Oracle recently announced Oracle Data Integrator Enterprise Edition Advanced Big Data Options as part of the new 220.127.116.11.1 release of ODI. It includes various great new functionalities to work on an Hadoop ecosystem. Let's have a look at the new features and how to install it on Big Data Lite 4.1 Virtual Machine.
Note that some of these new features, for example Pig and Spark support and use of Oozie, requires the new ODI EE Advanced Big Data Option license on-top of base ODI EE.
Pig and Spark support
So far ODI12c allowed us to use Hive for any Hadoop-based transformation. With this new release, we can now use Pig and Spark as well. Depending on the use case, we can choose which technology will give better performance and switch from one to another with very few changes. That's the beauty of ODI – all you need is to do is create the logical dataflow in your mapping and choose your technology. There is no need to be a Pig Latin expert or a PySpark ninja, all of this will be generated for you! These two technologies are now available in the Topology, along with the Hadoop Data Server to define where lies the Data. You can also see some Loading Knowledge Modules for Pig and Spark.
Pig, as Mark wrote before, is a dataflow language. It makes it really appropriate with the new "flow paradigm" introduced in ODI 12c. The idea is to write a data pipeline in Pig Latin. That code will undercover create MapReduce jobs that will be executed.
Quoting Mark one more time, Spark is a cluster processing framework that can be used in different programming languages, the two most common being Python and Scala. It allows to do operation like filters, joins and aggregates. All of this can be done in-memory which can provides way better performance over MapReduce. The ODI team choose to use Python as a programming language for Spark so the Knowledge Modules will use PySpark.
New Hive Driver and LKMs
This release also brings significant improvements to the existing Hive technology. A new driver as been introduced under the name DataDirect Apache Hive JDBC Driver. It is actually the Weblogic Hive JDBC driver which aims at improving the performance and the stability.
New Knowledges Modules are introduced to benefit from this new driver and they are LKMs instead multi-connections IKMs as it use to be. Thanks to that, it can be combined with other LKMs into the same mapping which was not the case before.
Oozie is another Apache project and they define it as "a workflow scheduler system to manage Apache Hadoop jobs". We can create workflow of different jobs in the Hadoop stack, and then schedule it at a certain time or trigger it when data becomes available.
What Oozie does is similar to the role of the ODI agent, and it's now possible to use directly an existing Oozie engine instead of deploying a standalone agent on the hadoop cluster.
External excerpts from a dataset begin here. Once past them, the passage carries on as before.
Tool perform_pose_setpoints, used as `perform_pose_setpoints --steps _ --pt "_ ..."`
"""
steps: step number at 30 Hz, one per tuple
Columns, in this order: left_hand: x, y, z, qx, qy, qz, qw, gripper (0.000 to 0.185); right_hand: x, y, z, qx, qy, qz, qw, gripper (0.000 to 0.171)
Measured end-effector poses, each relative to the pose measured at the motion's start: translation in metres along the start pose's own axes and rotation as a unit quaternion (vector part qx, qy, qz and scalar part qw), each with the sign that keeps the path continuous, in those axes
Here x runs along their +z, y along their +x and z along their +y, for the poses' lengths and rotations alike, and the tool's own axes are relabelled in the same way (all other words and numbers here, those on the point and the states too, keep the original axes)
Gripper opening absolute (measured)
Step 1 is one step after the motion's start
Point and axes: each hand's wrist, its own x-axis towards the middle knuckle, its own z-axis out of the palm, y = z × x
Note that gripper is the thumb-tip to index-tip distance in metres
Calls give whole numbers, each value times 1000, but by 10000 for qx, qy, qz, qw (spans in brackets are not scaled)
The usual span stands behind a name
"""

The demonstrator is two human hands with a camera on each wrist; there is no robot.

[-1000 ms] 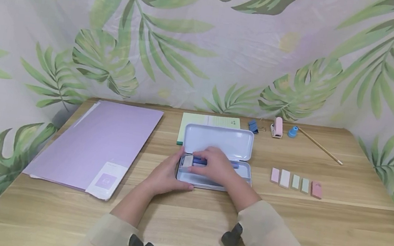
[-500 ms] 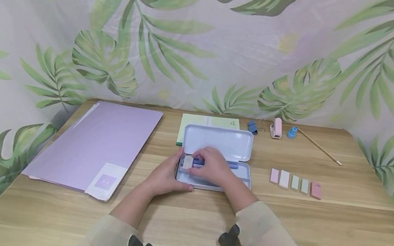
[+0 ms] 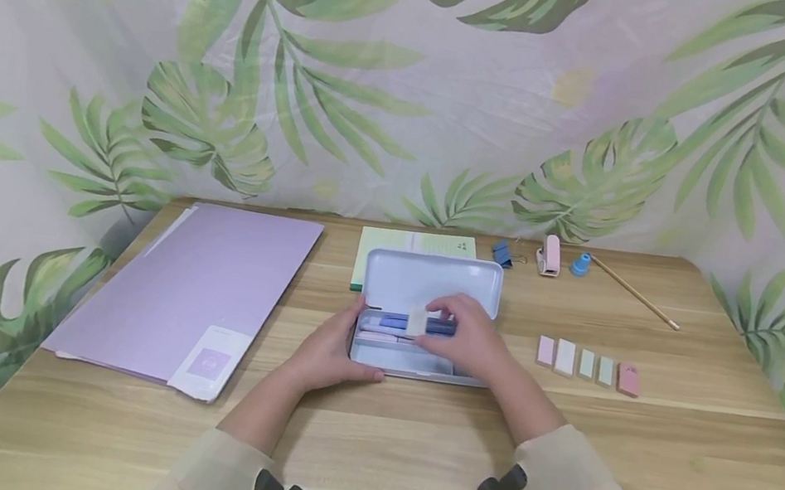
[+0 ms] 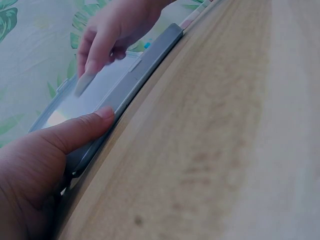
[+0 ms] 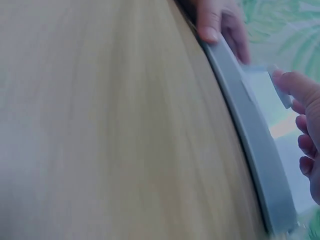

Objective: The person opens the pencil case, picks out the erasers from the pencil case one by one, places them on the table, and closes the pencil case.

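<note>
A pale blue pencil case (image 3: pixel 406 362) lies with its lid raised, pens (image 3: pixel 393 321) in its back compartment. My left hand (image 3: pixel 328 351) grips the case's left end, thumb along the front edge and fingers at the back corner; in the left wrist view that thumb (image 4: pixel 82 131) presses the front wall. Between the thumb and fingers of my right hand (image 3: pixel 466 335) is a white eraser (image 3: pixel 416 322), held over the back compartment. The right wrist view shows the same eraser (image 5: pixel 281 91) above the case wall.
Several small erasers (image 3: pixel 587 364) stand in a row right of the case. Behind it are a green notepad (image 3: pixel 382 237), a blue binder clip (image 3: pixel 502 253), a pink stapler (image 3: pixel 549 256), a blue cone-shaped piece (image 3: pixel 581 263) and a pencil (image 3: pixel 634 292). Purple folders (image 3: pixel 198 285) lie left.
My right hand has lifted the white eraser from the left end of the back compartment and moved it right, uncovering pens beneath. The left hand stays on the case.
</note>
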Motion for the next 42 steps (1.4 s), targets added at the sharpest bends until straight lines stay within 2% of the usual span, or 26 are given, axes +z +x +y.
perform_pose_setpoints --steps 5,8,13,21,25,29,36,42 --pt "0 0 -1 18 -32 33 10000 127 -32 -22 21 641 205 4 9977 54" --pt "0 0 -1 24 -54 29 10000 127 -52 -39 38 970 96 104 9952 58" --pt "0 0 0 -1 -44 -22 10000 127 -88 -72 68 1204 -180 485 9914 63" --pt "-2 1 1 -45 17 -68 10000 127 -135 -121 109 1472 -686 1137 9802 60" --pt "-1 2 0 -52 -2 -91 9999 127 -147 -142 131 1690 -752 1384 9729 60" --pt "0 2 0 -59 11 -92 9999 127 -156 -156 150 1811 -773 1442 9698 59" --pt "-1 2 0 -67 1 -70 10000 127 -164 -168 172 1940 -737 1150 9714 59" --pt "-1 1 0 -151 -14 -110 9998 127 -166 -171 183 1884 -739 839 9757 55"
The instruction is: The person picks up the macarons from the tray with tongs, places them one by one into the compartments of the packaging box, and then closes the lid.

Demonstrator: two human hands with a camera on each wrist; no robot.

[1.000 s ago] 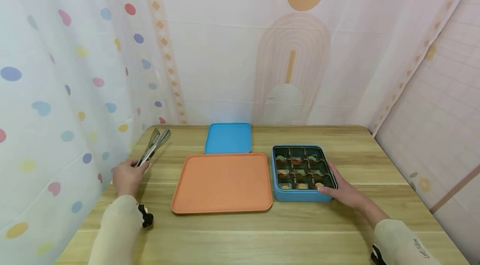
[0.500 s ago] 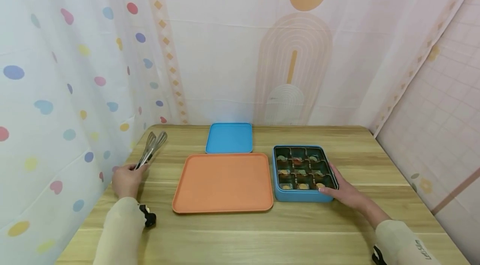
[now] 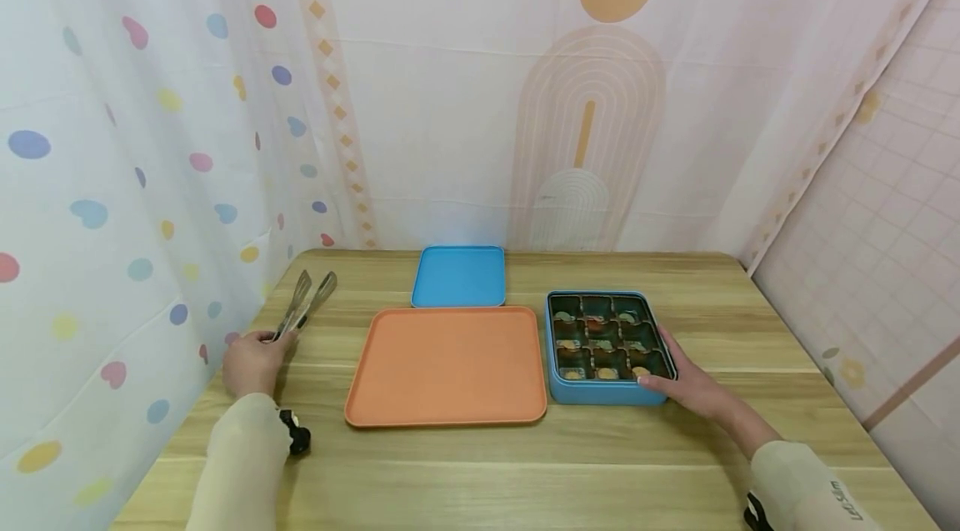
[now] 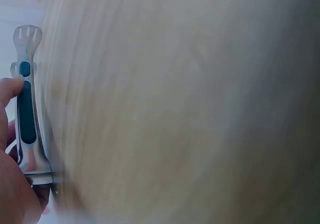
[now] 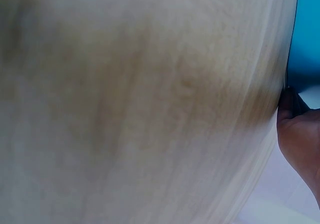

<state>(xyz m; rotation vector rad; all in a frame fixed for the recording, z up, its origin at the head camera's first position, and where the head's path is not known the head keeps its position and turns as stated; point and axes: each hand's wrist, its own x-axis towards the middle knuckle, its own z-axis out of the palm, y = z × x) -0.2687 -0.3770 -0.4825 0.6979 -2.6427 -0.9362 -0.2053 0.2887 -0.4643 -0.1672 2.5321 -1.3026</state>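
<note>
At the table's left side my left hand [image 3: 253, 364] holds a pair of metal tongs [image 3: 318, 296] by the handles, their two heads spread apart and pointing away from me. The left wrist view shows the tongs [image 4: 27, 112] with dark teal grip inlays and a slotted head, my thumb on the grip. On the right my right hand [image 3: 692, 381] grips the near right corner of a blue square box [image 3: 607, 394], thumb over the rim, fingers along its right side. Dark compartments in the box hold small pale, green and reddish pieces, too small to identify.
An orange tray [image 3: 446, 368] lies flat in the middle, left of the box. Behind it sits a smaller blue tray [image 3: 458, 277]. The wooden table [image 3: 450, 481] meets a patterned curtain [image 3: 450, 97] at the back and left side.
The tongs' arms have spread wider apart over the last half second. The right hand and box stay in place; the whole head view has shifted very slightly.
</note>
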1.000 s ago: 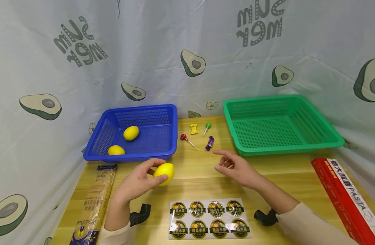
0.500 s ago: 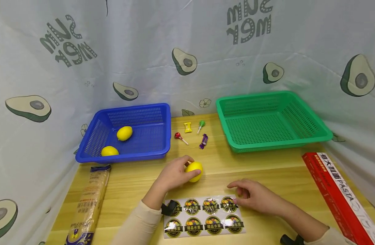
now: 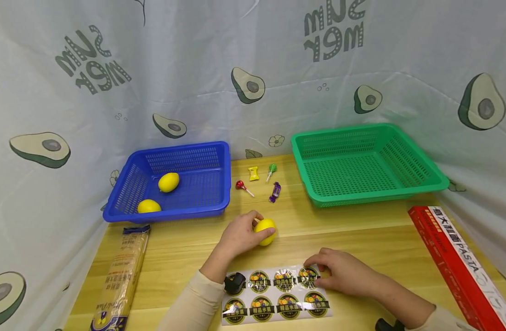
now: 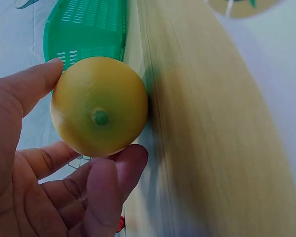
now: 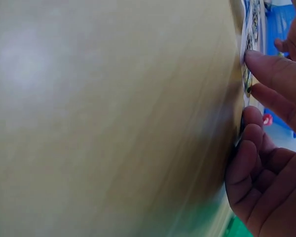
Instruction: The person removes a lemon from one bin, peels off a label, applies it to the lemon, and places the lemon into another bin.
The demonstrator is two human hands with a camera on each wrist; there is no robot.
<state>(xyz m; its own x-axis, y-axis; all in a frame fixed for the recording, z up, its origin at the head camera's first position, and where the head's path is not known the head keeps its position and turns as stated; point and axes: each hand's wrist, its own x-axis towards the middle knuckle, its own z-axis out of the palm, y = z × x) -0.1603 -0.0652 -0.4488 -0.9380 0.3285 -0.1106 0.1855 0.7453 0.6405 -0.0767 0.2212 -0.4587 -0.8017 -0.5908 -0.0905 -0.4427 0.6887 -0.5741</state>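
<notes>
Now | my left hand (image 3: 236,236) grips a lemon (image 3: 265,231) on the table (image 3: 186,248) | my right hand (image 3: 339,276), fingers curled, picks at the sticker sheet (image 3: 273,296).

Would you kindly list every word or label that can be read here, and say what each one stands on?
"PASTA": on the red box, beside Chinese characters too small to read.
"SUM MER", mirrored: printed twice on the backdrop cloth.
Sticker sheet: labels too small to read.
Noodle packet: print blurred.
</notes>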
The Oozie engine will do what your ODI agent usually does – execution, scheduling, monitoring – but it is integrated in the Hadoop ecosystem. So we will be able to schedule and monitor our ODI jobs at the same place as all our other Hadoop jobs that we use outside of ODI. Oozie can also automatically retrieve the Hadoop logs. Also we lower the footprint because it doesn't requires to install an ODI-specific component on the cluster. However, according to the white paper (link below), it looks like Load Plans are not supported. So the idea would be to execute the Load Plans with a standalone or JEE agent that will delegate the execution of Big Data-related scenarios to the Oozie Engine.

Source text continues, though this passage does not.